Недоумевающего Сергея отводят в камеру.

Что же сделал я не так? Чем не угодил судьбе, если она раз за разом издевается надо мной? Почему мне нельзя обрести счастье? Есть ли счастье? Реально ли оно? Или, быть может, это химера, всего лишь красивая легенда? Краткий миг удовлетворения сильной потребности, который нельзя сохранить, удержать, продлить? Я добился Аси, я был с ней, был счастлив, когда целовал ее, когда играл прядью золотых волос и, наклонясь к безмолвным губам, угадывал признанье, знал, что был любим, пусть и одну ночь, – и что теперь?! Захочет ли она видеть человека, которого обвиняют в чьем-то изнасиловании, которого вскоре могут упечь в тюрьму на несколько лет и который из заключения, возможно, не вернется, а если и вернется, то каким? Я приблизился к окошку и схватился руками за решетку. Я прижался лицом к холодным прутьям и заплакал. На небеса я глядел безмолвно. Горели звезды. Благоухала ночь. Я вспомнил, как тихо затворилась дверь, когда Ася провела меня в свою комнату, как зашелестела одежда, как упали мне на грудь ее золотистые волосы, как сладки были ее поцелуи, как нежны были ее ласки, как гибко было ее тело! И все так быстро исчезло, рассеялось, как легкий дым… Почему у меня отнимают жизнь именно тогда, когда сильнее всего я жажду жить?

 

К Сергею приходит адвокат. От него Сергей узнаёт, что его подозревают в изнасиловании Аси. Заявление подала она сама. Общество устроено так, приводит примеры адвокат, что невиновность не всегда гарантирует объективность расследования и справедливость наказания. Шансов у Галевина - никаких.

– Озвучь, пожалуйста, свою версию событий.

- Каких событий? – мне казалось, что я единственный человек в мире, не понимающий, что же в этом странном мире происходит.

- Связанных с твоим делом, разумеется.

- Я ничего не знаю. Меня забрали ночью из квартиры, обмолвились, что я кого-то изнасиловал, привезли сюда и оставили в камере. Это все, что я знаю по делу.

- Так, ясненько, - адвокат вытащил один из листочков и посмотрел в него, - ты знаком с некой Асей Волковой? … Сережа, тебя обвиняют в изнасиловании, - он вытянул руки на столе. – Подали заявление. Ася - подала.

- Что?.. 

Мгновенно накатила тошнота. Я с трудом сдерживал рвотные позывы. Да что же происходит? В комнате стало жарко и запахло мертвечиной. Все вертелось и путалось. Как же она могла так поступить? За что? За что? За что?..

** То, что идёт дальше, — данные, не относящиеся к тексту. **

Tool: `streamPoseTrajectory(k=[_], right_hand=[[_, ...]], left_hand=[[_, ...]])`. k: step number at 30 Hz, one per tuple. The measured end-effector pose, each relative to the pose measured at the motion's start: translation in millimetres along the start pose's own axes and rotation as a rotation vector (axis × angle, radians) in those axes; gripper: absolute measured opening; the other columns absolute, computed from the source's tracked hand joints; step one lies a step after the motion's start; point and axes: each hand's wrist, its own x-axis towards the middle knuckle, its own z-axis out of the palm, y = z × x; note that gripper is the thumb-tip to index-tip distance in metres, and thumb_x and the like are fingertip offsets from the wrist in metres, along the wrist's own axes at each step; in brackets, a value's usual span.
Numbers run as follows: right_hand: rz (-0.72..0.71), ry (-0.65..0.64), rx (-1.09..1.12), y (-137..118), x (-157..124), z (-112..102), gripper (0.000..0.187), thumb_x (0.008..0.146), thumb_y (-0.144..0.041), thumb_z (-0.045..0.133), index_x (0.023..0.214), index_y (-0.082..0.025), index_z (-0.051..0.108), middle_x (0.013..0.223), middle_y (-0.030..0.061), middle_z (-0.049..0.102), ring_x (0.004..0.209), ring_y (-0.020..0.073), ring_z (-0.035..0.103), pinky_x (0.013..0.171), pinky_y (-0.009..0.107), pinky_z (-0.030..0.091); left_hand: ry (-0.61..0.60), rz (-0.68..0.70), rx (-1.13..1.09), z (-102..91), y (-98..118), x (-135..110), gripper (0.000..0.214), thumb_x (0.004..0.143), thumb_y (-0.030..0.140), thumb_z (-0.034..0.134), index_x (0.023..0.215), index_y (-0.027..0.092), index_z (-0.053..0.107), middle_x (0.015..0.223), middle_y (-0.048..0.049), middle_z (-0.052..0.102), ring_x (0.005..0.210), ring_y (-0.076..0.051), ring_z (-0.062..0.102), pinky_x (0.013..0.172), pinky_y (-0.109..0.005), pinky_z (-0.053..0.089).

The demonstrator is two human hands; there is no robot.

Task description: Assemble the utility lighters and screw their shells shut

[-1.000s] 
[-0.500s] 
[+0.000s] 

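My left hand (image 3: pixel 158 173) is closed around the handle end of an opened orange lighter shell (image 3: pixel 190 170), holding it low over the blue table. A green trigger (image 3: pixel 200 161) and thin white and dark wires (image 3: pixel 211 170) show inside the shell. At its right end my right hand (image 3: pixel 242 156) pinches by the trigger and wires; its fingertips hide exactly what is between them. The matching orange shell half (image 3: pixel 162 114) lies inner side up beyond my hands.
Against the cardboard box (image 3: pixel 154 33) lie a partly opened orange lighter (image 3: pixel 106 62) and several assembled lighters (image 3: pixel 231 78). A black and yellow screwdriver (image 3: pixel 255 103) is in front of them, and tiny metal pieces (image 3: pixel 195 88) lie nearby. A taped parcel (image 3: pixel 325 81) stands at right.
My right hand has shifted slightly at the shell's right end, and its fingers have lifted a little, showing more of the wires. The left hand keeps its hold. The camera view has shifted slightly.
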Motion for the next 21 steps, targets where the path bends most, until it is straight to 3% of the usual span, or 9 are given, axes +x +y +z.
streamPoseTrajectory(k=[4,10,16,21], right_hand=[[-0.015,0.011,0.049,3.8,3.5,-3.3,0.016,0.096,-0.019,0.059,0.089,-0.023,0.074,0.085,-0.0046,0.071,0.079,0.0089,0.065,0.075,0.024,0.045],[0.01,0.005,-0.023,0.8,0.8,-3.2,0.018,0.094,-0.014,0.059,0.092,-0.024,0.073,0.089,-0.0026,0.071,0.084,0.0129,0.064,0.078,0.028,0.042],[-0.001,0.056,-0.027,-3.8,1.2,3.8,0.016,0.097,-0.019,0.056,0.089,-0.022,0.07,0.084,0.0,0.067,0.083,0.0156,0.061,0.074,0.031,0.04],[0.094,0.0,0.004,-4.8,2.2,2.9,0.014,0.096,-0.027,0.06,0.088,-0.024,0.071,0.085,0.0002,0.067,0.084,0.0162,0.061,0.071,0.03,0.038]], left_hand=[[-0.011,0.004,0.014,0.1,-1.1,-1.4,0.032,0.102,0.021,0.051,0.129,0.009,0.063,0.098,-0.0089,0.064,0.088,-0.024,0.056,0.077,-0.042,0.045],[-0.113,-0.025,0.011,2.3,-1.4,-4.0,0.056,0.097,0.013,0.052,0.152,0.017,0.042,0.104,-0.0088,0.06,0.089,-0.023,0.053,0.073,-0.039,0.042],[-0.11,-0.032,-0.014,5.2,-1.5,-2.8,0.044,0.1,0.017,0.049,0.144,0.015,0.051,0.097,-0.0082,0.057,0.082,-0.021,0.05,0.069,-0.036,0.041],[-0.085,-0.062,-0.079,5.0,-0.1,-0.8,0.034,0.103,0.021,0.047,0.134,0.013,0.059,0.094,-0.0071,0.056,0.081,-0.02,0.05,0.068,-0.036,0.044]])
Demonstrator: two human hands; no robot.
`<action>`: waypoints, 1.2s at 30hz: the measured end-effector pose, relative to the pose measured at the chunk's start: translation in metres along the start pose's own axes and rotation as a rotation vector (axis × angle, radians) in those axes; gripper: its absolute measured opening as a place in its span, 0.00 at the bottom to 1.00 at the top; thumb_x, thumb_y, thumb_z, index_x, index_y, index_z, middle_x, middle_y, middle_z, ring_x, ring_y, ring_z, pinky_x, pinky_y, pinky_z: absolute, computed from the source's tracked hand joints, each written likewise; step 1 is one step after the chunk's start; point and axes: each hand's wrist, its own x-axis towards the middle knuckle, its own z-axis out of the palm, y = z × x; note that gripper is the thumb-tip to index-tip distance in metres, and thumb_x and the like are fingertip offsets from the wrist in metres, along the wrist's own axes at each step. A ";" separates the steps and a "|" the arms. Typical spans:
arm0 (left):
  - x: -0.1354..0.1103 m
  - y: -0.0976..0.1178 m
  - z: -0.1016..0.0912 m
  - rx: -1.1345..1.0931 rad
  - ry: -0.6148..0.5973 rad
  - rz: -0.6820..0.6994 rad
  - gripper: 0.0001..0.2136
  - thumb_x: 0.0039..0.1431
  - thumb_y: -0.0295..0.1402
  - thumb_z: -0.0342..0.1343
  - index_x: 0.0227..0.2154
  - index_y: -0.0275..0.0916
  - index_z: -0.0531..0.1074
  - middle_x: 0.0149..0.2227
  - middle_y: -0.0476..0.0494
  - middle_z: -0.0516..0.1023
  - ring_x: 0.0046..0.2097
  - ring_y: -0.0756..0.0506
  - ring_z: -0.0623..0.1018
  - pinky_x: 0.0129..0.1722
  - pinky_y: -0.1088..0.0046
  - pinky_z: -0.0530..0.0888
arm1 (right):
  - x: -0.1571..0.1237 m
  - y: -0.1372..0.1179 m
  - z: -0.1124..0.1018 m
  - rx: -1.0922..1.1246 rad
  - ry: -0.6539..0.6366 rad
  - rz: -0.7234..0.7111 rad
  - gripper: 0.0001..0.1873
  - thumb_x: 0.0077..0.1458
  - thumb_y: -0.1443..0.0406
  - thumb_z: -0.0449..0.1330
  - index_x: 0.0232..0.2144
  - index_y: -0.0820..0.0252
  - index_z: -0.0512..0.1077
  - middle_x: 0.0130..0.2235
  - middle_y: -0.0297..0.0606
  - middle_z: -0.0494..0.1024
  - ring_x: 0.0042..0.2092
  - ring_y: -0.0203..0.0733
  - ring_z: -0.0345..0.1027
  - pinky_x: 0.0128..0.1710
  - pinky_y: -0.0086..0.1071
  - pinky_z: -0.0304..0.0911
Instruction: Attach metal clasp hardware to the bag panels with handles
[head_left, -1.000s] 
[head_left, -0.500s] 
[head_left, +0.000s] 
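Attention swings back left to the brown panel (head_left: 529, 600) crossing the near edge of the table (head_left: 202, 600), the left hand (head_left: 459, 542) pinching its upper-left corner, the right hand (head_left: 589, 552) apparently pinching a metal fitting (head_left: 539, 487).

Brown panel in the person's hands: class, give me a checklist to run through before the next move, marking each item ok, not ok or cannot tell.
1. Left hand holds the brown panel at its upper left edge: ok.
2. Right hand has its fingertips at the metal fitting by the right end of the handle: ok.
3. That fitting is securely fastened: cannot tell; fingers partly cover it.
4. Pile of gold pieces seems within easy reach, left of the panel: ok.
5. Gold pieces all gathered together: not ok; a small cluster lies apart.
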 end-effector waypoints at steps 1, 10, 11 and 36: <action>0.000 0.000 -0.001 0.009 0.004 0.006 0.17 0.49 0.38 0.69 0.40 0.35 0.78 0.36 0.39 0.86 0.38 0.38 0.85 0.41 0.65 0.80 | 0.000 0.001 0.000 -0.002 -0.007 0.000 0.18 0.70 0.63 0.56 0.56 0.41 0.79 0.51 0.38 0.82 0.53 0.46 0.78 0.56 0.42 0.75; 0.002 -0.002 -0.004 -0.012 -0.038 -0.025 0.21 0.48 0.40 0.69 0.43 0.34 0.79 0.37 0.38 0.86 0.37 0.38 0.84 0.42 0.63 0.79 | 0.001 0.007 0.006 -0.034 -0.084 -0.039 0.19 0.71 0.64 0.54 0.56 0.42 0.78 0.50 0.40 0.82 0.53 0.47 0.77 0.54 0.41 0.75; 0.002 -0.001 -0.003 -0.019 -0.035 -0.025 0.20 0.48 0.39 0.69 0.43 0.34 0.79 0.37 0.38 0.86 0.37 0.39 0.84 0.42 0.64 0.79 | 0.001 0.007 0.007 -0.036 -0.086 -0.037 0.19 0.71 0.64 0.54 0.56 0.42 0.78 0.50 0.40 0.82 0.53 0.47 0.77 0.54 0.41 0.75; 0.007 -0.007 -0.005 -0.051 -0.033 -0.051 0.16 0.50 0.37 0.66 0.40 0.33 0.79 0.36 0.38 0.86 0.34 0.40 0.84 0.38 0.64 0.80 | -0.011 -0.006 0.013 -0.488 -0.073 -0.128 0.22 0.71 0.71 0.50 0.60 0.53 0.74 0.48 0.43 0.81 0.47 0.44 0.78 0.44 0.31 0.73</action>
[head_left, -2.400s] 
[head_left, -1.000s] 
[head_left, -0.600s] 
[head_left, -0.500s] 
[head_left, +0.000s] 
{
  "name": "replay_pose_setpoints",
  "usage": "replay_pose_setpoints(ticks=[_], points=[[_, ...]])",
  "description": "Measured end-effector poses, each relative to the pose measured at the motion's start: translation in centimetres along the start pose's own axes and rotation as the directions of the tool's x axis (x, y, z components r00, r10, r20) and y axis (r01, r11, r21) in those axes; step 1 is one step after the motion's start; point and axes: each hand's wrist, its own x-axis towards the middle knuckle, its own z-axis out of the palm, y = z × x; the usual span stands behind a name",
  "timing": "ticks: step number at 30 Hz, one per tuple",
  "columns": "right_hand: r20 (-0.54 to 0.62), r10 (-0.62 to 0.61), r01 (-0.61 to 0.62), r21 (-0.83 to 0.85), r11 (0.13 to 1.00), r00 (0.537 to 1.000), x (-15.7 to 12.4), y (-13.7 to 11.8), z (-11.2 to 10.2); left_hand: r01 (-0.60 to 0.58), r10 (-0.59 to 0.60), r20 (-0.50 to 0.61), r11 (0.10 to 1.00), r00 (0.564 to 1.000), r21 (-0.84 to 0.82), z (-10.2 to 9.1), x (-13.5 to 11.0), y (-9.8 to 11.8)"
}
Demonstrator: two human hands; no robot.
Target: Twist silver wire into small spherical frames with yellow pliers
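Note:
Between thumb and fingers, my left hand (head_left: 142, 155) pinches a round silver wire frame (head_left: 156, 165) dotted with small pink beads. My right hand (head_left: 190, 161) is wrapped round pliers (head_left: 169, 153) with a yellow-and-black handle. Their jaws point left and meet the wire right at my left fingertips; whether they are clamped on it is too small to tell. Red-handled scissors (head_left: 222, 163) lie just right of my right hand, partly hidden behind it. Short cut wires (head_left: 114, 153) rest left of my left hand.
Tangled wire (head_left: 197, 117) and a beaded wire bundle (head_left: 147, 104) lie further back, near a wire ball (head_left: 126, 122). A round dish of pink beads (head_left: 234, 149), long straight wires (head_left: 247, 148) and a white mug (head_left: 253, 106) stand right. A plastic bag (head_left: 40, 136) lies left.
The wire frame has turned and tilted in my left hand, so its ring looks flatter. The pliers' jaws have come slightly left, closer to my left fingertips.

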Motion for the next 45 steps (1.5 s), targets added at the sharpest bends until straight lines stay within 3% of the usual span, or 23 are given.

- Держи, попей, - участливо посоветовал адвокат, стоя рядом и подавая алюминиевую кружку с водой.

- Константин, здесь какое недоразумение, недопонимание, - сказал я, сделав несколько глотков, - это бессмыслица…

- У вас был секс?  

- Да, пару дней назад. Я пришел к ней домой, признался в любви, мы… Но я не насиловал ее! Я бы ни за что так не поступил! Никогда бы! Поверьте, правда, никогда бы!

- Верю, - сказал адвокат, сжав пальцами мое плечи, после чего вернулся на стул, - верю. Сдается мне, что подставили тебя.

- Подставили? Но зачем Асе такое делать? Она не такая…

- Не такая? Самая прекрасная? Самая добрая? Самая милая? Самая заботливая? Да?

- Именно.

- Эх, платили бы мне по рублю за каждый раз, когда я слышал подобные эпитеты, - давно бы приобрел виллу в Ницце. Молодой ты, наивный совсем. Тебе интересно – почему? Возможно, у нее есть парень, перед которым она решила себя обелить, свалив всю ответственность на тебя. Или хочет денег получить. Или скучно ей было, и она решила сломать чью-нибудь жизнь прикола ради. Или обидел ты ее когда-то, сам того не заметив, а это ее извращенная месть.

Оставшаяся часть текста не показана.